**PROMPT:** From the data below, copy exactly the lines that lie between the one holding "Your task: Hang" and the one holding "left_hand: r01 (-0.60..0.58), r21", including both, and nothing more.

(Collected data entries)
[Start of section]

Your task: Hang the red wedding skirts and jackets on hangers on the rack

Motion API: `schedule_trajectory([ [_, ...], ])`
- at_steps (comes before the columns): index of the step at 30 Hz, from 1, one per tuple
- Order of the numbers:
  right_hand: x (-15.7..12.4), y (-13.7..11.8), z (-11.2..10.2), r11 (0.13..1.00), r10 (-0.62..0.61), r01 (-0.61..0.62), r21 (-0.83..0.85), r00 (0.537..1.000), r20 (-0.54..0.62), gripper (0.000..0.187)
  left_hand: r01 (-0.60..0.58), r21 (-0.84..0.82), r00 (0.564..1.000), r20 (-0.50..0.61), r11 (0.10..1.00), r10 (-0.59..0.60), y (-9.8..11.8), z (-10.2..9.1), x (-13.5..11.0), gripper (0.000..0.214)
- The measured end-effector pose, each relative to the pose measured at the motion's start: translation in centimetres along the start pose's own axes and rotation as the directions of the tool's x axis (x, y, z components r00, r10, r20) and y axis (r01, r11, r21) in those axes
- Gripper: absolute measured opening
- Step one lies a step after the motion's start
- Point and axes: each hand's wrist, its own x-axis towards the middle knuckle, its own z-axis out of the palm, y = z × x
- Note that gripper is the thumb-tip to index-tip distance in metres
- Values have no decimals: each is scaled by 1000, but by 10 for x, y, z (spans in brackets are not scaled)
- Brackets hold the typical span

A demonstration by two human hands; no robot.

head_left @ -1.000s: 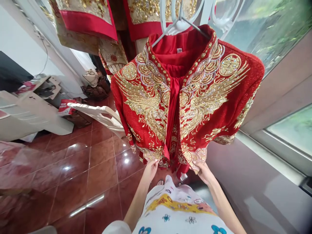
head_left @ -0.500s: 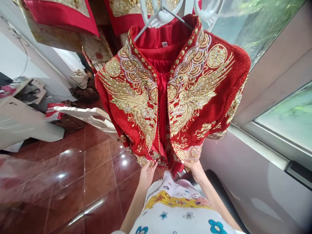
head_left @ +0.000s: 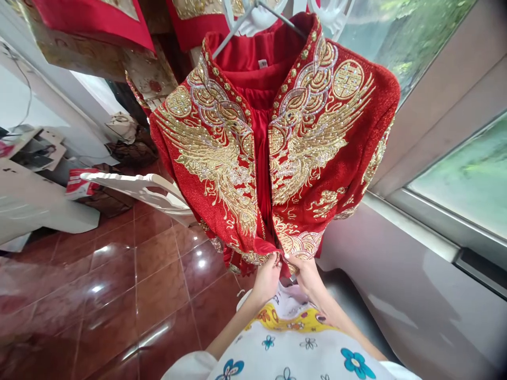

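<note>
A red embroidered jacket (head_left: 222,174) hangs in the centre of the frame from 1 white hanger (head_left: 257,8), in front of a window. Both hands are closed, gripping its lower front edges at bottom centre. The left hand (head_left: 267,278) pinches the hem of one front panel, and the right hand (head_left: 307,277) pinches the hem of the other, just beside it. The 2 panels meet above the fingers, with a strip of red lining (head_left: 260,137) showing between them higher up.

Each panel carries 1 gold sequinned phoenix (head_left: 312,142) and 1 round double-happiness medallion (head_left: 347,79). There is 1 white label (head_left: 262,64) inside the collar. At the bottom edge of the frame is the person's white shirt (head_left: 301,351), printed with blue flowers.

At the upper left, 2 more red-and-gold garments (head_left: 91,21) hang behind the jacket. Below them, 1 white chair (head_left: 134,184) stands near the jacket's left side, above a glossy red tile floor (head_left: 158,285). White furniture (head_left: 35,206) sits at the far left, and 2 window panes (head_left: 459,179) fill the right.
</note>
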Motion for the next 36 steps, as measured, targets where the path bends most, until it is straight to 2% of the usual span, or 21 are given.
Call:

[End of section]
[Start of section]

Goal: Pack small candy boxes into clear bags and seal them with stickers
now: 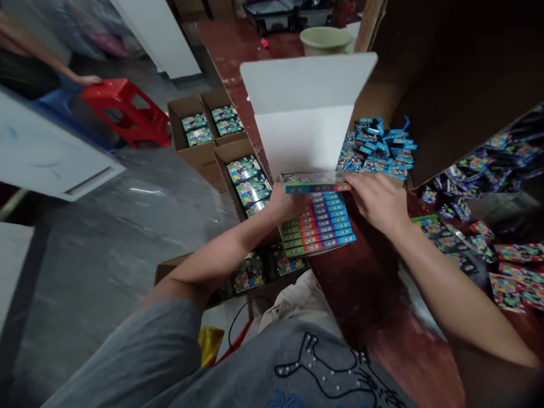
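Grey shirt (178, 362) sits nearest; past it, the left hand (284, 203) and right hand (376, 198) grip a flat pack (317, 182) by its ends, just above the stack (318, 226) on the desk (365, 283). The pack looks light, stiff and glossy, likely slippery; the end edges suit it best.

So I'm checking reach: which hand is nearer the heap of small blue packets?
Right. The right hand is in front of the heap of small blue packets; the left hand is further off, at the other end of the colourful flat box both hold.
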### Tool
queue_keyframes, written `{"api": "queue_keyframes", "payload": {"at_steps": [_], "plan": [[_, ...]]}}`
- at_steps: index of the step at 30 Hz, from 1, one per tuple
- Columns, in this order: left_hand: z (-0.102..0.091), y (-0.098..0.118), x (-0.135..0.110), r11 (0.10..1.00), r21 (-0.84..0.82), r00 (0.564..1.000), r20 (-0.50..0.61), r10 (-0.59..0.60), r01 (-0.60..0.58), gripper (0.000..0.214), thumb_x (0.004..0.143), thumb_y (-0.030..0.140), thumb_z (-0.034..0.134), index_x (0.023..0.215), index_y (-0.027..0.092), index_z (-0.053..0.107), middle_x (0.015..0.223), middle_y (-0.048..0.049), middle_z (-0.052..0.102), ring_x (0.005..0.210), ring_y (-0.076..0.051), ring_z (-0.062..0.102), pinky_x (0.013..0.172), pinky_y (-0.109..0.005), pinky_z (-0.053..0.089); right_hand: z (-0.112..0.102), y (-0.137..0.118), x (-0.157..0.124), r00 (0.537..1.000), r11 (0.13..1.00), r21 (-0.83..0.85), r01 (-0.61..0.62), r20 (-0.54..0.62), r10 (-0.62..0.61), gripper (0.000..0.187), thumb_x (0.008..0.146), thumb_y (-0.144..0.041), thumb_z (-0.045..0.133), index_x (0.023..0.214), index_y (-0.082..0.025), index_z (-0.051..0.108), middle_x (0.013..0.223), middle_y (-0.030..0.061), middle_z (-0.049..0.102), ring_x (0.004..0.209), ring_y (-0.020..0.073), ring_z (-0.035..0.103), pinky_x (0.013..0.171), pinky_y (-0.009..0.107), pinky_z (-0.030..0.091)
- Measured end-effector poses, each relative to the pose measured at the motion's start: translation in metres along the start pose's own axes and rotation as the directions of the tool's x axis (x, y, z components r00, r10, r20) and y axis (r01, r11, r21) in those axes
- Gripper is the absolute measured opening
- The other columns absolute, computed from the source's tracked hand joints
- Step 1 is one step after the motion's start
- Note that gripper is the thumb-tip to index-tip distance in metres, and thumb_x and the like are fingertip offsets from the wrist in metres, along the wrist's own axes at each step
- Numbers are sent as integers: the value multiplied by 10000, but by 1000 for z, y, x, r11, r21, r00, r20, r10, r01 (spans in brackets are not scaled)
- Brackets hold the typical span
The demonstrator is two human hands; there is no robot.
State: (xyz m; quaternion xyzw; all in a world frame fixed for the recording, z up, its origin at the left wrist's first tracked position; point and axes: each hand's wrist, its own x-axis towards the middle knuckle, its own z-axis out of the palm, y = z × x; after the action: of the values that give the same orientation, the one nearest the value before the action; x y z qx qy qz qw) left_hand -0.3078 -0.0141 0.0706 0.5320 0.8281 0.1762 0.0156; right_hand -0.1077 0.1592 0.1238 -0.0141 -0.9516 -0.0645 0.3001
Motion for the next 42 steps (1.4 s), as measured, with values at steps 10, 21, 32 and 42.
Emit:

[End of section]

**RESULT:**
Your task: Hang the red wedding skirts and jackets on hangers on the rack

Motion API: `schedule_trajectory([ [_, ...], ])`
- at_steps (comes before the columns): index of the step at 30 Hz, from 1, one per tuple
- Order of the numbers:
  right_hand: x (-15.7..12.4), y (-13.7..11.8), z (-11.2..10.2), r11 (0.13..1.00), r10 (-0.62..0.61), r01 (-0.61..0.62), r21 (-0.83..0.85), r00 (0.537..1.000), r20 (-0.54..0.62), gripper (0.000..0.187)
  left_hand: r01 (-0.60..0.58), r21 (-0.84..0.82), r00 (0.564..1.000), r20 (-0.50..0.61), r11 (0.10..1.00), r10 (-0.59..0.60), y (-9.8..11.8), z (-10.2..9.1), x (-13.5..11.0), gripper (0.000..0.214)

That concludes the answer to the exercise.